Während Sam mit dem Rücken zu ihrem Zimmer stand und weiter nach Bella Ausschau hielt, griff Tony vorsichtig an die Kante des Daches und ließ sich kopfüber herab. Seine Füße landeten ohne nur das kleinste Geräusch von sich zu geben auf den Boden. Dann schlich er leise und unbemerkt, mit dem Blick auf Sam gerichtet in ihr Zimmer.
Plötzlich beendete Sam ihre Suche nach der Nachbarskatze, drehte sich um und bewegte sich zurück in ihr Zimmer. Leicht erschrocken hechtete Tony in Richtung des Bettes, rutschte über den Boden und bevor Sam ihn hätte entdecken können, verschwand auch das letzte Stück seines Fußes aus ihrem Sichtfeld.
„Wow…dachte er sich, das war aber ganz schön knapp! Hoffentlich hat sie nichts bemerkt“
Sam hatte von dem ganzen Treiben nichts mitbekommen und schloss die Balkontür hinter sich.
Das war jetzt die letzte Gelegenheit für Tony seinen Plan zu Ende bringen zu können und unbemerkt in Sams Bett zu gelangen.
Er kletterte aufs Bett, legte sich auf den Rücken und verschränkte die Arme hinter seinen Kopf. In dieser Position musste er nur noch warten, bis Sam sich umdrehen würde.

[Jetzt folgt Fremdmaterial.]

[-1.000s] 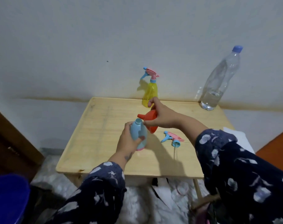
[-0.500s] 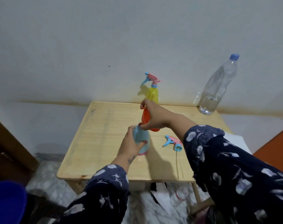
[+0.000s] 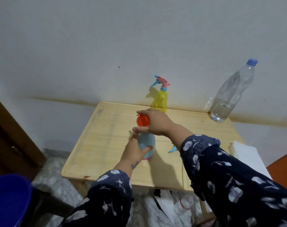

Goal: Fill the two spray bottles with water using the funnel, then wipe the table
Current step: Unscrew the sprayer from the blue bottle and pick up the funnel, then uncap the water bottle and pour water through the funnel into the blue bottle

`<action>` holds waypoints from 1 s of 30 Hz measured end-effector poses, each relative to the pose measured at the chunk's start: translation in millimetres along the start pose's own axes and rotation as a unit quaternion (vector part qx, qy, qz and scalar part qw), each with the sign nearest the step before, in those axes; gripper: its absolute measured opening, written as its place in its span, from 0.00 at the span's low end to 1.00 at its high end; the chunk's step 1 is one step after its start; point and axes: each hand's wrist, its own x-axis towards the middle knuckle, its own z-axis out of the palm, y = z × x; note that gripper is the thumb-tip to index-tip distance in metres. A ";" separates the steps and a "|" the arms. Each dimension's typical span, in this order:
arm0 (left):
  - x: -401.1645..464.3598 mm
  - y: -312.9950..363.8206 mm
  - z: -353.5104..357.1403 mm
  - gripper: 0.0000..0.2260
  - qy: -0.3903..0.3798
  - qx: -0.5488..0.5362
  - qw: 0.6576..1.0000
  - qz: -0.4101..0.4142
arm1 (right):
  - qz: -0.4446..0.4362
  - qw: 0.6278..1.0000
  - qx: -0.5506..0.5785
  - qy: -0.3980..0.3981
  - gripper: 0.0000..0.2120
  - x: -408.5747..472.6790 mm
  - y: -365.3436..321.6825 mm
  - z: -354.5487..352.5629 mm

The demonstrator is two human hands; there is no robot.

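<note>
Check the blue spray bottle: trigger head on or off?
Off. The blue spray bottle stands upright, gripped by the left hand, while the right hand holds the orange funnel at its neck.

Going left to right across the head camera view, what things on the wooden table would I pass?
Light blue spray bottle body, held by the left hand → yellow spray bottle with pink and blue trigger → clear plastic water bottle with blue cap.

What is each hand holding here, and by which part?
The left hand grips the blue spray bottle round its body. The right hand holds the orange funnel by its wide rim, above the bottle's neck.
</note>
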 end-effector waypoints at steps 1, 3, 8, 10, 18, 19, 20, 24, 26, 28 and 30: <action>0.2 -0.9 0.5 0.36 0.001 -0.003 1.000 0.001 | 0.003 1.000 0.005 0.003 0.37 0.0 -0.3 0.4; 1.0 -1.3 1.2 0.36 -0.001 0.001 1.000 0.002 | 0.010 1.000 0.017 0.009 0.37 -1.2 0.1 0.8; 7.1 2.2 -7.7 0.39 -0.058 0.012 0.998 -0.020 | 0.017 0.999 0.044 -0.001 0.40 -4.9 -1.2 2.0; 9.7 7.5 -24.7 0.41 -0.105 0.017 0.994 -0.016 | 0.027 0.998 0.047 0.013 0.38 -5.2 -2.5 -0.1; 60.3 46.8 -115.7 0.19 -0.070 0.283 0.956 0.044 | 0.141 0.985 0.097 0.036 0.24 -15.5 28.2 -26.6; 66.5 56.9 -119.8 0.18 -0.062 0.290 0.953 0.058 | 0.160 0.982 0.094 0.034 0.23 -18.3 34.3 -30.2; 71.0 68.9 -121.7 0.18 -0.060 0.299 0.950 0.074 | 0.177 0.980 0.086 0.026 0.23 -21.1 40.2 -34.1; 90.2 112.8 -104.5 0.18 -0.085 0.316 0.935 0.134 | 0.237 0.970 0.046 -0.010 0.23 -34.9 67.2 -51.2; 96.8 134.0 -84.7 0.18 -0.106 0.317 0.930 0.155 | 0.264 0.963 0.045 -0.013 0.23 -44.1 82.8 -60.8; 103.3 152.8 -59.5 0.19 -0.132 0.313 0.926 0.167 | 0.285 0.957 0.046 -0.010 0.23 -53.4 102.4 -68.6; 108.9 169.4 -31.5 0.19 -0.163 0.310 0.920 0.174 | 0.305 0.951 0.039 -0.009 0.23 -62.8 125.6 -75.6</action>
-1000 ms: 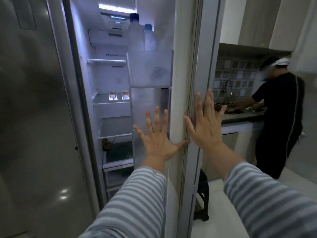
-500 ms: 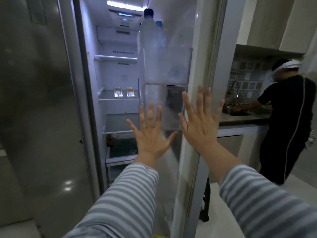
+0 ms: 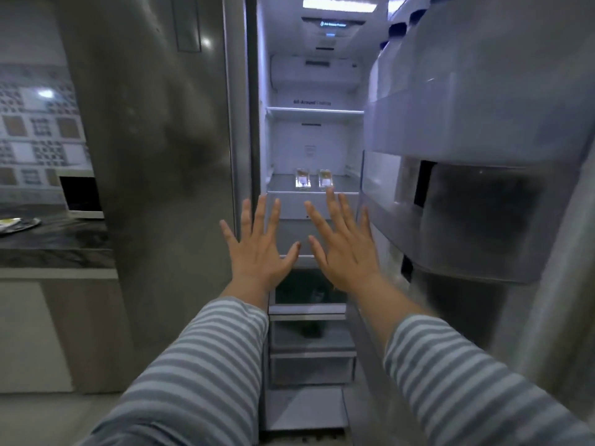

Sein Herz klopfte vor Aufregung so stark, dass er es in seinem Kopf hören konnte.
Dann wurde sein Warten belohnt! Sam drehte sich um!
Erschrocken von der Person auf ihrem Bett sprang sie reflexartig einen Schritt zurück und atmete laut ein. Doch nur eine Sekunde später verschwand der Schrecken aus ihrem Gesicht und ihre mandelfarbenden Augen fingen an zu leuchten.
Jetzt hatte sie endlich die Person auf ihrem Bett als ihren Freund Tony identifiziert.
Sie verschränkte die Arme vor ihrer Brust und machte ihrem zugeführten Schrecken Luft.
„Du Arsch!!! Du hast mich zu Tode erschreckt, “ fauchte sie ihm entgegen.